***** Data provided *****

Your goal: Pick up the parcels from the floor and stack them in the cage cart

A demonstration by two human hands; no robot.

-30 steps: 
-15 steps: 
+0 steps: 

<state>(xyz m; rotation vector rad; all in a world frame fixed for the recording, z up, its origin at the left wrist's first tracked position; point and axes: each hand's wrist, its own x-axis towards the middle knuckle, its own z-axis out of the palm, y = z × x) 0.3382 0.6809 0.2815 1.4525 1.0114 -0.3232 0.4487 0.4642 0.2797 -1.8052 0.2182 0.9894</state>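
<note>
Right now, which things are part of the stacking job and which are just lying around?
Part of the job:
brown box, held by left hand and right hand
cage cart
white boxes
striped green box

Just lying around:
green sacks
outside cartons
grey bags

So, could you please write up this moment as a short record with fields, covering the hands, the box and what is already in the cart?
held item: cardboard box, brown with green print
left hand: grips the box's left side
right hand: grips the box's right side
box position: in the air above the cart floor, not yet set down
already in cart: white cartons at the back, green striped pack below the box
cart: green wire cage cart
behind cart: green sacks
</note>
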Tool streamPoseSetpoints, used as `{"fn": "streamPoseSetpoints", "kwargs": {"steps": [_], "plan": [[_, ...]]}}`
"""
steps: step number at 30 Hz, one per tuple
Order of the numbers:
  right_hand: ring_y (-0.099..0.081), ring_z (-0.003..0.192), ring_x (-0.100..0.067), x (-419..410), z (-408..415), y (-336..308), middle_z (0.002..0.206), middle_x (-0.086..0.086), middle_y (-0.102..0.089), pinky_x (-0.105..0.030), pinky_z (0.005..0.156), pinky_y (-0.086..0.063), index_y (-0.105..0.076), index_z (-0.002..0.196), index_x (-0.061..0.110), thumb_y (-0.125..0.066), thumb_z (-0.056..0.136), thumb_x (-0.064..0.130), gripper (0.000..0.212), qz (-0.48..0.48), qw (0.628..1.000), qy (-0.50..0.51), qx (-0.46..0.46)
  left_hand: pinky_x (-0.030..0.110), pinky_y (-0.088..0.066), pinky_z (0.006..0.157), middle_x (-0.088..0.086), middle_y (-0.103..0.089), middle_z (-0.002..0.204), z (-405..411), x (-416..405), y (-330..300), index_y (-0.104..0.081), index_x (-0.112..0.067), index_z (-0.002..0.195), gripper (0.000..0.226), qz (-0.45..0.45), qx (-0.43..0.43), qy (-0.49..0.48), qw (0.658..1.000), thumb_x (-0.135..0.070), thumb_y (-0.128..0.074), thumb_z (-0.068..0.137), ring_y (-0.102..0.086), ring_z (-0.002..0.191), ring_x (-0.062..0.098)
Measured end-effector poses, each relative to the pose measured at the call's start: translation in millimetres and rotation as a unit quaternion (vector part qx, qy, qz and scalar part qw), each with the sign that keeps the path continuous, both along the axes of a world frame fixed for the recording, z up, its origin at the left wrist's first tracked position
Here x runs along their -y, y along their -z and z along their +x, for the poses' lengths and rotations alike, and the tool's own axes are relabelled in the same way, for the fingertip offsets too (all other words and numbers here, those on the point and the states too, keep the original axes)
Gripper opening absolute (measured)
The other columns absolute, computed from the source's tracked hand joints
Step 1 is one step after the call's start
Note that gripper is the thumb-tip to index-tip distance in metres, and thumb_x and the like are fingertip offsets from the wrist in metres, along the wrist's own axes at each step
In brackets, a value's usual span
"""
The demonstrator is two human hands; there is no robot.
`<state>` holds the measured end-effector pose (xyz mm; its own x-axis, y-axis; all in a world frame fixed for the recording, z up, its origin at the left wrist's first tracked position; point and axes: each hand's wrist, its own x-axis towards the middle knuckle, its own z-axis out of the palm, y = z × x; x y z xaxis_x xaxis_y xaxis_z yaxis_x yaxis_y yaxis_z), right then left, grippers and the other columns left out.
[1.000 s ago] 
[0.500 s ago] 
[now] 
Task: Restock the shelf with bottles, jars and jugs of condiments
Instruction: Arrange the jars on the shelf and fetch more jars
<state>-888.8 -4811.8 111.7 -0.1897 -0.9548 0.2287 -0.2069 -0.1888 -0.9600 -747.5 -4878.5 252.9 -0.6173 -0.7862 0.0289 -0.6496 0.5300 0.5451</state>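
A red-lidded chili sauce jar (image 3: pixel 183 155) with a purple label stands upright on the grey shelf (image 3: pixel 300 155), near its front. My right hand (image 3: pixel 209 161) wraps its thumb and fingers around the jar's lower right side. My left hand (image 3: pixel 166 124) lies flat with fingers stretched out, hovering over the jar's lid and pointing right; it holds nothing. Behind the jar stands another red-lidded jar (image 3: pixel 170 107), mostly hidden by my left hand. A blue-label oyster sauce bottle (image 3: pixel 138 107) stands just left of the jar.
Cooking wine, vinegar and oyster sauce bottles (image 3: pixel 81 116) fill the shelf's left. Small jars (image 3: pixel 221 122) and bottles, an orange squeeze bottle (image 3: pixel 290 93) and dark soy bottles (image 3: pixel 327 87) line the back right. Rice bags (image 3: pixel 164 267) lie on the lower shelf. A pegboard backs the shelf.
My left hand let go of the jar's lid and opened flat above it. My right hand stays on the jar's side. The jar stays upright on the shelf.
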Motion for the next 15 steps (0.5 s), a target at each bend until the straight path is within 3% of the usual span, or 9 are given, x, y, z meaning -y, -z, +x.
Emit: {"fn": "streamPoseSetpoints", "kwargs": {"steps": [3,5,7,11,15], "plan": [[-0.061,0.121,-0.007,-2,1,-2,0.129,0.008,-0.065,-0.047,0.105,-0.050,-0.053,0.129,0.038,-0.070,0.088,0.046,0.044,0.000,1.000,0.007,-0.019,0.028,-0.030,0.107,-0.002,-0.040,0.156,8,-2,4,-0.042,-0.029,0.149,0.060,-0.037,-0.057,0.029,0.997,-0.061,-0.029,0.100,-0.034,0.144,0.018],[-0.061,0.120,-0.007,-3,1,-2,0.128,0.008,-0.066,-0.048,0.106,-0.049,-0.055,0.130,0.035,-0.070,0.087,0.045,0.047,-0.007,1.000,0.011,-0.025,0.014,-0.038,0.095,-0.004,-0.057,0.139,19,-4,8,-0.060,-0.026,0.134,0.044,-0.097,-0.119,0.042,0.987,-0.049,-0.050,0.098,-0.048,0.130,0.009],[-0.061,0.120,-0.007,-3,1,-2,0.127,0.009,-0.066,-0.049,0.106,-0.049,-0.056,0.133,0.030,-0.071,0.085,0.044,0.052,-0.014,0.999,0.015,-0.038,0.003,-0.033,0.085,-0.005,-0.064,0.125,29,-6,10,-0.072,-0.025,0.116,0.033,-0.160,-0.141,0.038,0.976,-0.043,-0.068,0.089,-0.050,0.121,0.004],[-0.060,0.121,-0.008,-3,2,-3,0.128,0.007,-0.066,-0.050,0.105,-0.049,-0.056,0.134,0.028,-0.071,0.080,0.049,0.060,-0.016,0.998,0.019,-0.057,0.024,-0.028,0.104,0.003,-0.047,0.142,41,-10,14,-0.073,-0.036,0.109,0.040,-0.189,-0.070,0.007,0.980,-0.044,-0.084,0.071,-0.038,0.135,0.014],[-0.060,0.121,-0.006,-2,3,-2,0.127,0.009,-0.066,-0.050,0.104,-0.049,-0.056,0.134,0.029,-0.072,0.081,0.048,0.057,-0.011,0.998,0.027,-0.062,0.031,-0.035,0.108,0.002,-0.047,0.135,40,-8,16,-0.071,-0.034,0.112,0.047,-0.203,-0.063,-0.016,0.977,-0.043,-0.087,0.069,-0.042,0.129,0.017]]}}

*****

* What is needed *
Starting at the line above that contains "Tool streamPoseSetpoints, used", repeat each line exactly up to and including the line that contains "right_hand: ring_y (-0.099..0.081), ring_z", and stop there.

* Answer box *
Tool streamPoseSetpoints, used as `{"fn": "streamPoseSetpoints", "kwargs": {"steps": [_], "plan": [[_, ...]]}}`
"""
steps: step number at 30 Hz, one per tuple
Order of the numbers:
  right_hand: ring_y (-0.099..0.081), ring_z (-0.003..0.192), ring_x (-0.100..0.067), x (-419..410), z (-408..415), y (-336..308), middle_z (0.002..0.206), middle_x (-0.086..0.086), middle_y (-0.102..0.089), pinky_x (-0.105..0.030), pinky_z (0.005..0.156), pinky_y (-0.086..0.063), index_y (-0.105..0.076), index_z (-0.002..0.196), index_x (-0.061..0.110), thumb_y (-0.125..0.066), thumb_z (-0.056..0.136), thumb_x (-0.064..0.130), gripper (0.000..0.212), qz (-0.48..0.48), qw (0.628..1.000), qy (-0.50..0.51), qx (-0.46..0.46)

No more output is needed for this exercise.